Tantu quessa è... Da Vallimpuni
Tantu
quessa è carne che cresce Ora che in tante frazioni ,eccezion fatta per il periodo estivo, è quasi impossibile incontrare gruppi di ragazzi che scorazzano per il paese, è ancora più facile e ricorrente tornare a quando eravamo in tanti che quotidianamente inventavamo giochi e attività per trascorrere nel modo migliore le giornate.
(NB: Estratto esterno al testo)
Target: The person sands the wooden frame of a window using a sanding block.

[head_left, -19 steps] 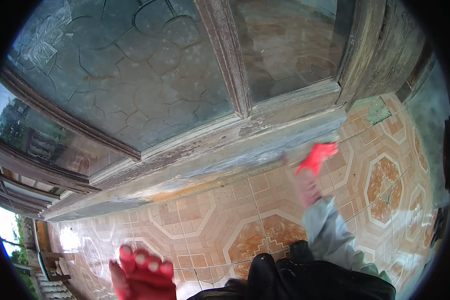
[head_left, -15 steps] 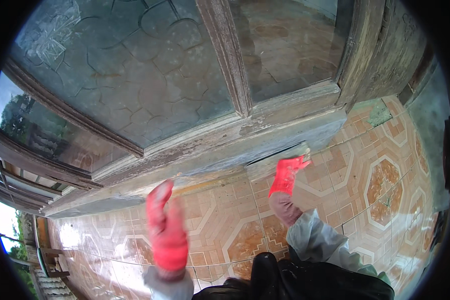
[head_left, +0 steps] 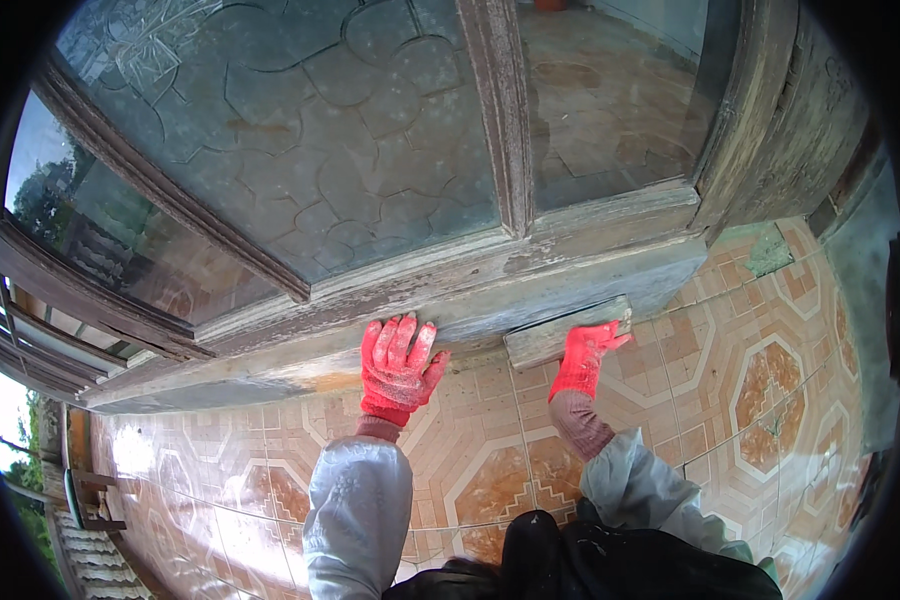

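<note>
My left hand (head_left: 400, 365), in a dusty red glove, lies with fingers spread against the worn sill (head_left: 330, 357) under a glazed wooden frame. My right hand (head_left: 585, 355), also red-gloved, grips the right end of a flat, pale rectangular tool (head_left: 540, 340) with a dark top edge, held against the base of that sill just above the tiled floor. Above both hands are weathered wooden bars (head_left: 503, 160) around dusty glass panes (head_left: 370, 150). How the tool's handle is shaped is hidden by the glove.
Patterned tiles (head_left: 780, 390) cover the floor below, with a greyish patch (head_left: 770, 252) at upper right. A grey wall (head_left: 860, 290) stands at the right. A railing with balusters (head_left: 88, 555) and greenery are at the far left. My dark-clad legs (head_left: 570, 550) are at the bottom.
My left hand has risen from the lower left onto the sill. My right hand has moved leftward with the tool, now held against the base. The view has shifted slightly.
</note>
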Tool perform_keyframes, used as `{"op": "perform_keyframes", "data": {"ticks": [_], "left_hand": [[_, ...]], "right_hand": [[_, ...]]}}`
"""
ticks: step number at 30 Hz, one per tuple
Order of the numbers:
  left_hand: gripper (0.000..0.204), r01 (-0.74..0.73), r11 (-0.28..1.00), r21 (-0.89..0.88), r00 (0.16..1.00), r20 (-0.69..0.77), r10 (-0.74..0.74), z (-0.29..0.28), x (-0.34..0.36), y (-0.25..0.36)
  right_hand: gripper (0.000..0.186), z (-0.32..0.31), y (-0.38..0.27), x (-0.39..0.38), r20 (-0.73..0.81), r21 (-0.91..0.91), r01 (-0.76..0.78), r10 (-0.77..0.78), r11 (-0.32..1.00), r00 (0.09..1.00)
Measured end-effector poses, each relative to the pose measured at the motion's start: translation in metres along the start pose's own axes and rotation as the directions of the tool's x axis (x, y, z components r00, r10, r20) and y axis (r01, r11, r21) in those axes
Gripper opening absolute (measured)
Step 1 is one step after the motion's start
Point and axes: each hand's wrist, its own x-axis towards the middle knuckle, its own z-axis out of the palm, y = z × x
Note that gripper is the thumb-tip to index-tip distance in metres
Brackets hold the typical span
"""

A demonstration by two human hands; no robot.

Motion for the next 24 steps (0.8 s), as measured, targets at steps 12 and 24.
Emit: {"op": "perform_keyframes", "data": {"ticks": [12,24], "left_hand": [[0.041,0.043,0.998,0.048,0.989,-0.141,-0.036,0.013,0.003,0.000],[0.054,0.059,0.998,-0.016,0.994,-0.089,-0.060,0.006,0.005,0.005]], "right_hand": [[0.060,0.027,-0.089,0.029,-0.057,-0.053,-0.038,0.035,0.998,0.998],[0.068,-0.018,-0.071,0.133,-0.171,-0.117,-0.065,0.045,0.991,0.984]]}}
Allora era normale per tutti i ragazzi collaborare con la
famiglia per svolgere le tante attività contadine stagionali ma fuori stagione
era altrettanto normale che, intorno alle 9 di mattina, tutti uscivamo di casa
per tornarci solo brevemente all’ora di pranzo e poi a sera quando “faceva scuru”. E in quelle ore di vera libertà cosa accadesse in casa lo capivamo solo ascoltando, di passaggio, il tipico quotidiano rumore “de lo battutu” che altro non era che il ripetitivo battere con la “mannaretta su lu tajiere” per tagliuzzare al meglio il lardo di ventresca necessario per il sugo del pranzo. Se non lo sentivi o la famiglia stava tutta male o erano andati tutti a trovare qualche parente. Allora Vallimpuni, come tutte le frazioni dell’altipiano Leonessano, non era asfaltato, solo la via principale che era ed è intitolata a Santa Margherita era “sergiata” con tanti sassi tondeggianti lisciati dal passare “ de le barbozze e de li trajuni “ altre che dai ferri degli asini e delle vacche. Le piazzette invece erano tutte in terra battuta con un po’ di breccino sopra che creava tanta polvere d’estate. Su questo impianto di “sergiata” e di terra battuta si può dire che noi ragazzi razzolavamo dalla mattina alla sera provocando grossi danni ai nostri strani scarponcini per quanto questi potessero essere corazzati in proposito. Infatti proprio nella speranza che potessero durare di più, quanto uscivano da “la bottega de lu carzolaru” erano dotati di bollette sul fondo della pianta e del tacco, di piastrina sui due estremi anteriore e posteriore e di ferretti sulla punta. Noi li chiamavamo “li scarpuni” e le mamme ogni domenica mattina “ li tignianu co la fulina de lu callaru” così ,almeno per l’ora della messa erano accettabili e dignitosi. “Le mammi” …. Ricordo che ci dicevano – Stite attenti recà co si sassi , che se paritu non venne la vitella, mancu li sordi pe recarzavve ci stau – e avevano ragione anche perché poi erano loro che dovevano convince “li padri” ad andare da “lu carzolaru a recomprà le scarpi”. “Lu carzolaru de
Valampuni” era per tutti Ernesto di Piedelpoggio e di norma ,”quanno se annava a ferrà la somara o le
vacchi”, sempre a Piedelpoggio da Eufranio “ lu ferraru”, si passava da Ernesto “ a fa resolà li scarpuni o a refalli novi”. Poiché era assolutamente impossibile pensare di portare direttamente a Piedelpoggio il ragazzo che andava “recarzatu” provvedeva il padre a prendere la misura del piede con una precisione che è tutta da raccontare. In genere il padre spezzava una frasca , cercando di sceglierla abbastanza dritta “da lu fasciu de le zeppe” sempre presente vicino al camino poi ti chiamava e diceva: - “A recà….. Levate la scarpa e lu pedalinu che te misuro lu piedi pe refatte le scarpi”-. Finita questa operazione il padre misurava la lunghezza del piede presentando la frasca sotto la pianta del piede e tagliandola leggermente abbondante rispetto alla misura (se così si può chiamare) tra il tallone e la punta delle dita. Qualche volta “lu
bardasciu” di turno chiedeva al padre se perché la misura fosse stata presa
abbondante e la risposta era sempre la stessa – Tantu quessa è carne che cresce- Dopo una mesata arrivavano “li scarpuni novi” che si indossavano alla prima domenica successiva l’evento. Spesso ci sciacquavi dentro e a volte ti andavano un po’ stretti . In quest’ultimo caso ti dicevano subito – Dio te binidica quantu si crisciutu- !!!